2. Put everything behind SSO. Every business application that supports single sign-on should connect to your identity provider. When an employee’s SSO account is disabled, access to every connected application revokes automatically. Applications that don’t support SSO should be flagged for replacement or managed with a centralized password manager that allows credential rotation.

3. Include IT in the termination timeline. HR should notify IT of an upcoming departure at the same time they schedule the exit interview, not on the employee’s last morning. This gives IT time to inventory the departing employee’s access, prepare revocation steps, and coordinate with application owners. Same-day notification leads to gaps because the work is rushed.

4. Revoke mobile device access. If you use Microsoft Intune, Jamf, or another MDM platform, trigger a selective wipe that removes company data from the departing employee’s personal devices while leaving personal content intact.
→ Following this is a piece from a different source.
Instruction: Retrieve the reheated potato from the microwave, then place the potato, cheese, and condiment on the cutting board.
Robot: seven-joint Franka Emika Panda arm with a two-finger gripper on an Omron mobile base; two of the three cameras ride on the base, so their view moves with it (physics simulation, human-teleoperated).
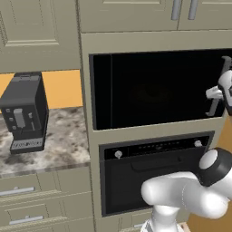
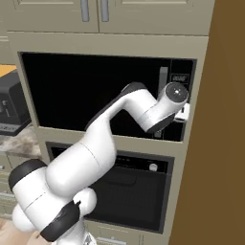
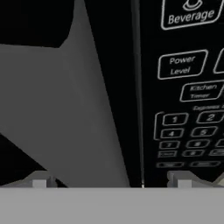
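Left of the microwave point(image 1: 154, 88), on the counter: coffee machine point(image 1: 25, 111). At the microwave's right edge, straddling its grey bar handle point(image 3: 87, 109) beside the keypad point(image 3: 192, 109): gripper point(image 3: 111, 181), jaws wide apart, clamping nothing. Door shut, so potato presumably inside, hidden. Handle probably rigid and smooth; best gripped mid-bar, pulled steadily.

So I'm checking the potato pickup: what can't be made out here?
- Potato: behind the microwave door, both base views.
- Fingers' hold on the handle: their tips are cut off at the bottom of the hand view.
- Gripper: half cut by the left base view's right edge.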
If you don’t have MDM in place, this gap is worth addressing before your next employee departure. Your managed security provider can deploy MDM policies across your existing device fleet.

5. Rotate shared credentials immediately. Pull the list of shared accounts and service credentials the departing employee had access to and rotate every one of them on the employee’s last day. A business password manager like 1Password Business or Keeper makes this fast instead of a guessing game.

6. Audit third-party portal access. Check with department heads to identify any external portals, vendor systems, or financial platforms where the departing employee had individual access. Disable or transfer those accounts. Pay special attention to banking portals, payroll systems, and any platform with access to financial transactions.

7. Verify 30 days later. Run a follow-up access review one month after the departure. Look for active sessions, login attempts from the former employee’s accounts, and any SaaS applications that didn’t get caught in the initial pass. This step catches the gaps every offboarding process misses on the first round.

Start With Your Last Three Departures

If you want to know how exposed your company is right now, audit the last three employees who left. Check whether their SaaS accounts are still active, whether shared credentials were rotated, and whether their personal devices still have company data. The findings from that exercise will show you exactly where your offboarding process breaks down and which gaps to close first.